I would have used the feature request link in the top post, but … it’s broken.
In any case, my request is simple: it would be soooo nice if Audacity had a way to lock the UI.
Audacity is a powerful tool, with a bajillion things you can tweak … and that also means a bajillion things you can trigger on accident. Specifically speaking about “mousewheel” triggers, I can’t count how many times I’ve either …
blown out my eardrums because I accidentally turned up the gain of a track (while trying to scroll through tracks)
been completely confused as to why my spectrum looks strange … because I didn’t realize I’d mouse-wheeled over the numbers to the left of the track while trying to scroll
(even now that I know what’s going on, I still do this fairly often just by using my mouse wheel; having to right click and “zoom reset” it back is a minor annoyance)
Now I 100% realize that people out there must want to zoom in their numbers, and must want to adjust their gain, but since I never do these features amount to bugs for me.

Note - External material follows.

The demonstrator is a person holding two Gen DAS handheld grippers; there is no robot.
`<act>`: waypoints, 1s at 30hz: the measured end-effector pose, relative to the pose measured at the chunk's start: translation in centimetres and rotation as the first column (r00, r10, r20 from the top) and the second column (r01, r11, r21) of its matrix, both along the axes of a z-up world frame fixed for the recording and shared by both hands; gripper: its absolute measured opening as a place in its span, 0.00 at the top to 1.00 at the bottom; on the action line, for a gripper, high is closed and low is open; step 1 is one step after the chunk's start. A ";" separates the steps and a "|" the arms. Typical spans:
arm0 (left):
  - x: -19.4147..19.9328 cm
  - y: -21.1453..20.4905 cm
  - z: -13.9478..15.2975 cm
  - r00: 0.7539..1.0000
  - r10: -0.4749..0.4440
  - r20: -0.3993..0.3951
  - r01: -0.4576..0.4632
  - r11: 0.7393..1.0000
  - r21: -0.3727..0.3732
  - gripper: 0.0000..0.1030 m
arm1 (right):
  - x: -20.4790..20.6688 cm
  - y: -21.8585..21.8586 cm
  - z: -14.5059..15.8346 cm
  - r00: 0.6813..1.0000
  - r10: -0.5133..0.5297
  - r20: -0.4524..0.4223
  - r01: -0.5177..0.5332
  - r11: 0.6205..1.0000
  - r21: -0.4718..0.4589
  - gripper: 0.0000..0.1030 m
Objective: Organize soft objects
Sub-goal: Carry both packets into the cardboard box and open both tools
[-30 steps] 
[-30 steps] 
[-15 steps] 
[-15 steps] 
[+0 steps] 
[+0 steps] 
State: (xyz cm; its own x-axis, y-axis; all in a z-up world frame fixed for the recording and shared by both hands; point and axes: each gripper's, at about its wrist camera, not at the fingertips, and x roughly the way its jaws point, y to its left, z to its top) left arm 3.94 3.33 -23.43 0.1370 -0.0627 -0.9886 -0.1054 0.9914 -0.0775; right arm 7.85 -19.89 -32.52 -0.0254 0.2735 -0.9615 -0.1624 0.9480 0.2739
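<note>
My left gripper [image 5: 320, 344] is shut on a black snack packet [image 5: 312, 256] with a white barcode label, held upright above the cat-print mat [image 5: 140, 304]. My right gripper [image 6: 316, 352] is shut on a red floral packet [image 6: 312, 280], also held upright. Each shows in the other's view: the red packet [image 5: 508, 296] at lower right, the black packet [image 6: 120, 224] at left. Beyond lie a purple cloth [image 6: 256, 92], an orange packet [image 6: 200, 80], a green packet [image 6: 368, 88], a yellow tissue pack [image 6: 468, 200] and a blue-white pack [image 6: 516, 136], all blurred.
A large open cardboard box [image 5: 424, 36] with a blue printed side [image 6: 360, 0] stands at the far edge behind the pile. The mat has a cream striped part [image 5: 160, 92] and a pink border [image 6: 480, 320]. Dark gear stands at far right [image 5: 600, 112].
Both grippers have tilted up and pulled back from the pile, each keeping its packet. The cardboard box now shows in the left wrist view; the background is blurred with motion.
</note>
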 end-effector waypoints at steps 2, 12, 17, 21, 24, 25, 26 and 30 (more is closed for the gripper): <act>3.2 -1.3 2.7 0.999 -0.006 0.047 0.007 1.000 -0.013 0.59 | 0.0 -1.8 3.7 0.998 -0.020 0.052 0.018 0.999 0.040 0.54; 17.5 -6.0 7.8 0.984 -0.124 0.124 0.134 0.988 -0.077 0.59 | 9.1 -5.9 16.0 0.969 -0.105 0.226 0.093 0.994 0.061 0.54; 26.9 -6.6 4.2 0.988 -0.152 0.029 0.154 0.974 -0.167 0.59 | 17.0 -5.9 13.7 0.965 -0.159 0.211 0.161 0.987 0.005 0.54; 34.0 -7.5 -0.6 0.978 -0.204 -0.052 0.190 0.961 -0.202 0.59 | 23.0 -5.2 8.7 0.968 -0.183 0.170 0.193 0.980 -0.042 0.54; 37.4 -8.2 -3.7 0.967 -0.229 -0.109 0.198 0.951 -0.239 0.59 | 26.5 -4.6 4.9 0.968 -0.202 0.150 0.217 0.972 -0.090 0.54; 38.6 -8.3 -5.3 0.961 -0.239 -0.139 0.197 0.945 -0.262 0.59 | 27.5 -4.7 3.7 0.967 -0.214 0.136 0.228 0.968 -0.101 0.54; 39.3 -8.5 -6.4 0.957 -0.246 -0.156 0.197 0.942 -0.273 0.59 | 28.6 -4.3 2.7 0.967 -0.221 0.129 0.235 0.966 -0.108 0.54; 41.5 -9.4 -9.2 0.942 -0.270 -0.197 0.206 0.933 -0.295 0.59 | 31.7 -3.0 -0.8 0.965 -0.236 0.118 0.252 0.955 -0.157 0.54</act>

It seems like a simple way to make both types of users happy would be to add some sort of “UI lock” checkbox somewhere (either in the settings or toolbar).
This would let most users lock that box and never have problems, while people who want the feature can lock/unlock it as desired.

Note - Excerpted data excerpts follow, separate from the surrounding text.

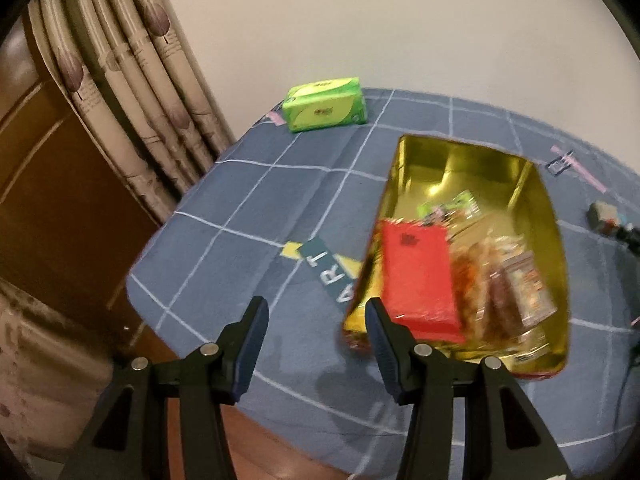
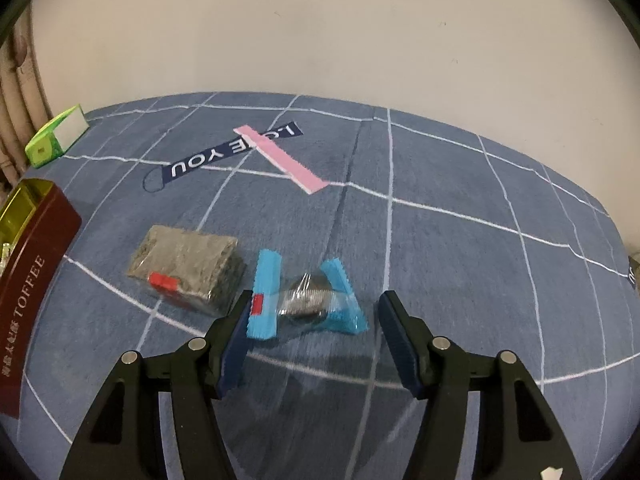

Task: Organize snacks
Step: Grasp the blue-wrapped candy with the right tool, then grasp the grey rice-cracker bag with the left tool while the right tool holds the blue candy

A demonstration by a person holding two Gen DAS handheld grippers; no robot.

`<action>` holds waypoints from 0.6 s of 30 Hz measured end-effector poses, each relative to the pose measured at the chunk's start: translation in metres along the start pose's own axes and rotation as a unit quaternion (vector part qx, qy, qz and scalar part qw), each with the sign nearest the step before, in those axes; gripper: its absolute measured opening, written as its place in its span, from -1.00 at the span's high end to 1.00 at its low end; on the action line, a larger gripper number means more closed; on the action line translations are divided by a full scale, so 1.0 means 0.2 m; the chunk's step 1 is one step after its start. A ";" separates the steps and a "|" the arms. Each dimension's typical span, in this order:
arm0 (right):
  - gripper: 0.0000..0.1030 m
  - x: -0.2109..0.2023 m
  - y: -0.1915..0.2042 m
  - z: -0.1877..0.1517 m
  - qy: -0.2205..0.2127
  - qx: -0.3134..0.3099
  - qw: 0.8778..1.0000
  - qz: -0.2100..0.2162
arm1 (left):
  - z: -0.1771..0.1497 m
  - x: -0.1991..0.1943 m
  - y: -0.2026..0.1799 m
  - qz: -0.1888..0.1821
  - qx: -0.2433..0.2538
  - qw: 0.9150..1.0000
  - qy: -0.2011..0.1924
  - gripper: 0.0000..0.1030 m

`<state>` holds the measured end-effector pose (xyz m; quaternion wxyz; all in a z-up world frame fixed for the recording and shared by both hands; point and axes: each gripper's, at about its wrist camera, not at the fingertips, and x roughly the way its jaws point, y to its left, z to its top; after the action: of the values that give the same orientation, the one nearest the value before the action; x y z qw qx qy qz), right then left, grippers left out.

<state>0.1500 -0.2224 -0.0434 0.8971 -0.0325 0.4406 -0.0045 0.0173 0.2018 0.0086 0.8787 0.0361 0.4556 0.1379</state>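
Dim warm indoor light, motion blur, glare inside the gold tin (image 1: pixel 460 168), strong fisheye edge warping.

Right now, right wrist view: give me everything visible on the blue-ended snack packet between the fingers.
The blue-ended snack packet is a clear plastic wrapper with opaque light-blue serrated seals at both ends and a small red patch on its left seal. Inside sits a dark, round, ridged piece; blur hides what it is. It lies flat on the blue checked tablecloth, right of the grey wrapped block, not touching it. The right gripper is open and straddles it; whether the left finger touches the left seal is unclear.
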 end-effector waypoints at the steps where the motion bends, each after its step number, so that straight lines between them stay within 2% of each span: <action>1: -0.12 0.00 0.00 0.00 -0.003 -0.001 1.000 0.004 | 0.01 -0.01 -0.01 -0.008 -0.005 1.000 0.001 0.00; 5: 0.14 0.01 -0.02 0.01 -0.007 0.003 1.000 0.020 | 0.03 -0.01 -0.09 -0.020 -0.001 1.000 0.007 0.00; 9: 0.28 0.00 -0.04 0.01 -0.009 0.008 1.000 0.026 | 0.06 -0.04 -0.24 -0.036 0.017 0.999 0.007 0.00; 18: 0.38 -0.06 -0.13 -0.05 -0.018 0.012 0.999 0.026 | 0.13 -0.10 -0.63 -0.103 0.072 0.992 0.006 0.00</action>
<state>0.1351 -0.2480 -0.0392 0.9051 -0.0105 0.4248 0.0141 0.0539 0.0766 0.0152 0.8808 0.0514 0.4705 0.0135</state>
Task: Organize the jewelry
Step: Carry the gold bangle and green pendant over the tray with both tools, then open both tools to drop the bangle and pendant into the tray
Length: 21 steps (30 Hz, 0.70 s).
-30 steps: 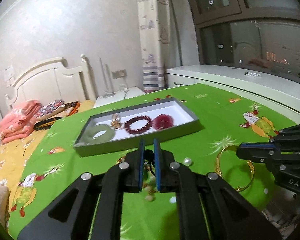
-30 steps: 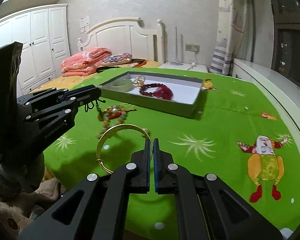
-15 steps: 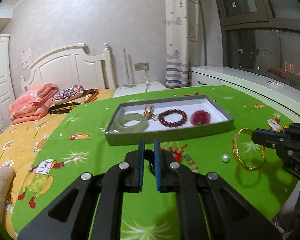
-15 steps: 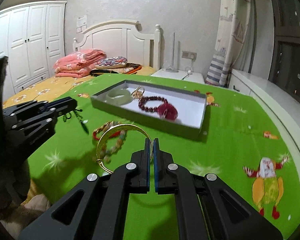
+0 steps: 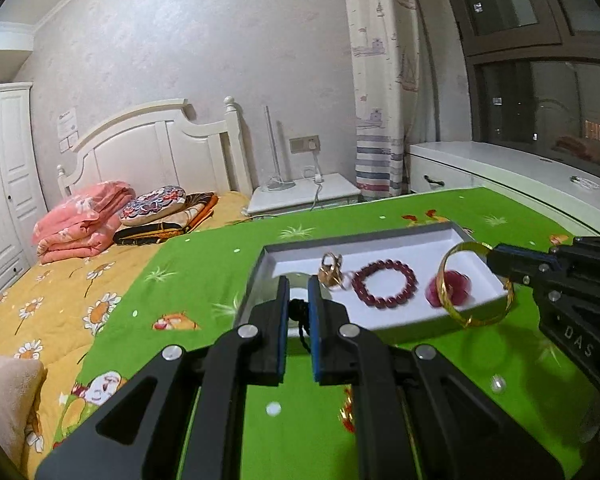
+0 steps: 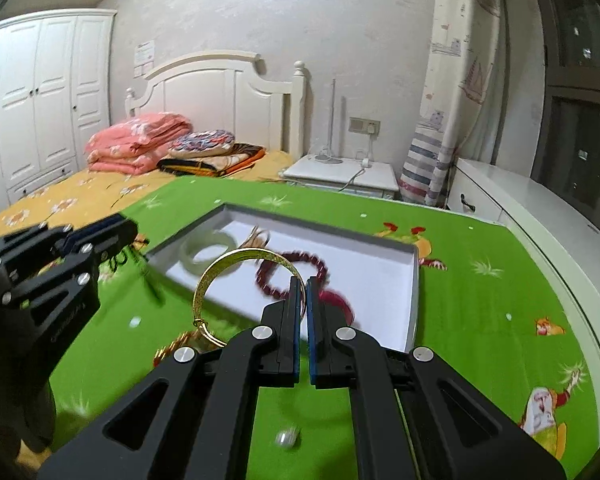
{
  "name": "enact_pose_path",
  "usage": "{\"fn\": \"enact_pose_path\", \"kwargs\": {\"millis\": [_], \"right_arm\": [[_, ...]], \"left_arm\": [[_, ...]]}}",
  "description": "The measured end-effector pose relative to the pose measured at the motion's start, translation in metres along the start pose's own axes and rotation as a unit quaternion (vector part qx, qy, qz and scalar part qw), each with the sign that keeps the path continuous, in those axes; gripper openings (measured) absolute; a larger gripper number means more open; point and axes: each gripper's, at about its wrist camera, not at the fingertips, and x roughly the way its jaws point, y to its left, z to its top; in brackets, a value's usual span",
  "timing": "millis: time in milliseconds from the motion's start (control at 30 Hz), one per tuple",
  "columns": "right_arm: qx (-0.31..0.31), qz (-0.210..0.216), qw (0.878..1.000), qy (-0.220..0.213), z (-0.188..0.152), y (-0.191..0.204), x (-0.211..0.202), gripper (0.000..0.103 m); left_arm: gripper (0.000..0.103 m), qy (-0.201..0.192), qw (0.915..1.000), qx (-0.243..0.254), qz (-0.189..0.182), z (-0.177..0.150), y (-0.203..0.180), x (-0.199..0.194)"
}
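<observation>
A grey tray [image 5: 404, 246] with a white floor lies on the green tablecloth. In it are a jade bangle [image 6: 208, 249], a small gold piece [image 5: 331, 271], a dark red bead bracelet [image 5: 384, 286] and a red flower piece [image 5: 454, 286]. My right gripper [image 6: 303, 292] is shut on a gold bangle [image 6: 252, 252], held upright in the air over the tray's near right part. My left gripper [image 5: 298, 308] is shut on the dark cord of a multicoloured bead bracelet [image 6: 176, 346], which hangs below it by the tray's left end, mostly hidden.
A loose pearl [image 5: 498, 384] lies on the cloth in front of the tray. A bed [image 6: 60, 200] with folded pink bedding stands to the left. A white nightstand [image 6: 344, 174] and a white window ledge [image 6: 540, 216] border the table at the back and right.
Both grippers have risen and moved forward to the tray. The gold bangle went from above the cloth to over the tray. The bead bracelet came up with the left gripper.
</observation>
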Motion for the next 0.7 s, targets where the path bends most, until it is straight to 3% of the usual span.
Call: {"fn": "enact_pose_path", "kwargs": {"millis": [267, 700], "right_arm": [[0.032, -0.034, 0.999, 0.009, 0.028, -0.024, 0.042, 0.004], [0.052, -0.079, 0.995, 0.040, 0.032, -0.045, 0.096, 0.004]], "left_arm": [[0.009, 0.031, 0.9991, -0.021, 0.019, 0.022, 0.003, 0.050], [0.009, 0.094, 0.9933, -0.052, 0.045, 0.046, 0.000, 0.135]]}}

Good questions. You could get granular and have separate “show/hide (or enable/disable) track volume UI”, “… left/right track channels UI”, “… mousewheel scroll of track zoom” checkboxes. That feels like it could be added to the Interface tab of the Preferences.
Or you could just have a checkbox in the UI that amounts to “stop letting me change things accidentally (simple mode?)”, which would do all three, and maybe prevent other things like being able to drag tracks.
The more I think about it (and my personal use case), the settings actually seem far more useful. Also the UI checkbox itself seems like it could add to user confusion, which is where I’m guessing you’re going with question #2.
So yeah, just a few new checkboxes to enable/disable the sliders … although I’d lean more towards showing/hiding them personally (who wants to see something they aren’t using?) … plus one more to disable mouse-wheel zooming would seem perfect to me.
One other alternative I could see would be some sort of control on Preferences: Mouse to let you (eg. with checkboxes) specify "I do want to use my mouse wheel to [] scroll and [] zoom tracks but not to []zoom track range, []adjust track volume, [] adjust track channels. Being able to control the mouse wheel specifically would eliminate the need to disable/hide things.
Whether I’m the only user with this issue, and this is entirely too niche of a concern to be worth adding a setting for … is a whole other question of course. All I can say is that this issue would only affect people like me who A) use Audacity a lot, and B) use the mouse wheel a lot, so that certainly limits it.
This topic came up quite a few years back. I too had problems with inadvertently manipulating the Pan and Gain sliders so (in my highly customized version of Audacity 2.0.6) I added two checkboxes to Preferences:
Note that when disabled I change the slider thumb to the international sign for “forbidden” and the slider itself is “inactive”.
Isn’t that rather inconvenient when you do want to change the pan or gain?
Does it retain the double click dialog when disabled?
Wouldn’t it be more intuitive for the track slider preferences to be in the “Tracks” section of Preferences?
My personal workflow is very limited: vinyl & tape restoration and/or conversion to digital; using an external recorder to create recordings of concerts or studio sessions then use Audacity to massage the data and export as single digital tracks; very rarely - record and cleanup trivial voiceovers. So, inconvenient, no as I have never turn them back on for anything other than testing. I did put toggles in the Track drop down:
for which I have created external-scripting based voice/keyboard shortcuts (they could also have Audacity keyboard shortcuts).
There are keyboard shortcuts which open the “double click dialog” even when disabled (they are built into Audacity 2 and probably undocumented - I can’t remember what they are but I do accidentally trigger them occasionally).
As for where to put it in Preferences, that’s a matter of personal choice. I have added a number of other “toggles” in the GUI (in the image above you can see the one for “Snap To” just above the two I circled. Since my version has an extraordinary large number of additional GUI Preferences I added some things to the “Interface” page and added a new page “Interface Colors”.
Sure. I’m just interested in your thinking. I’m always interested in seeing things from perspectives other than my own.
I’m a bit surprised that you went for separate settings for Gain and Pan. I’d have expected one setting for both (if you might accidentally click one, then you’re just as likely to accidentally click the other). What persuaded you to have separate settings for each?
My policy (the exact opposite of the Audacity Developers’) is “the more Preferences the better”. I believe in giving the user as much power (ESPECIALLY when it comes to controlling the GUI) as possible.